Exercise details → Check every line of the data for the word "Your", and copy those that have it.
-- -- --
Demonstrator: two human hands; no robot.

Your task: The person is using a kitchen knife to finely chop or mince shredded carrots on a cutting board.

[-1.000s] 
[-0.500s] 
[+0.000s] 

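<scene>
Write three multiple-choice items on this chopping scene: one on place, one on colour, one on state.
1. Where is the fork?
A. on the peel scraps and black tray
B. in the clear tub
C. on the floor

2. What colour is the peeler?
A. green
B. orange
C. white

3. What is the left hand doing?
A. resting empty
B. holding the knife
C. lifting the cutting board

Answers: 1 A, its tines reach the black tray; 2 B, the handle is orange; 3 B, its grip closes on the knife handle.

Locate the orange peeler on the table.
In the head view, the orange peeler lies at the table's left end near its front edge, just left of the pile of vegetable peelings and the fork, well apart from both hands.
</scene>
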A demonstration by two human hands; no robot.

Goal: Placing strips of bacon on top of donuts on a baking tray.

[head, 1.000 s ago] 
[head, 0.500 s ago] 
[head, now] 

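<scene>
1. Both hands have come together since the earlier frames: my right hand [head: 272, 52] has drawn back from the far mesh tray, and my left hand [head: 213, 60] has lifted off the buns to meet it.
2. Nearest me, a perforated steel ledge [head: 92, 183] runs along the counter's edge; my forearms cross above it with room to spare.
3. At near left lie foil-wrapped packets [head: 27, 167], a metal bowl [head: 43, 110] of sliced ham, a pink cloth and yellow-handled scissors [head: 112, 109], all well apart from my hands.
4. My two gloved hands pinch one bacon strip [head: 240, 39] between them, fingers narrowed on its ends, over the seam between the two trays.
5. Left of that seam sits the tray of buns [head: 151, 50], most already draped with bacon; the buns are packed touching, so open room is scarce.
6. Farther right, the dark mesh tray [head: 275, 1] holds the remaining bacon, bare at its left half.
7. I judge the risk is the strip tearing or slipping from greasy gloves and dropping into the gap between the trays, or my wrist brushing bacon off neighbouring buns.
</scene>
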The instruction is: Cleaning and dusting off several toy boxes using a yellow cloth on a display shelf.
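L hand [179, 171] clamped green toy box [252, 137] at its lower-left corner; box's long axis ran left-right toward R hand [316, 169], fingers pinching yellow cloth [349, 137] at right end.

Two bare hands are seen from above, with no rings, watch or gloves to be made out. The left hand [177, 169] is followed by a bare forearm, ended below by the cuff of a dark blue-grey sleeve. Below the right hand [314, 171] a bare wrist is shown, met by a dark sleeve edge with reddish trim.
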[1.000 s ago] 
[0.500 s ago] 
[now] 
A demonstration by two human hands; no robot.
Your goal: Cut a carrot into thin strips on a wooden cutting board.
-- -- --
Completed exercise →
Your task: The person is using a kitchen knife to finely chop or mince shredded carrots on a cutting board.
Your goal: Cut a carrot into thin strips on a wooden cutting board.

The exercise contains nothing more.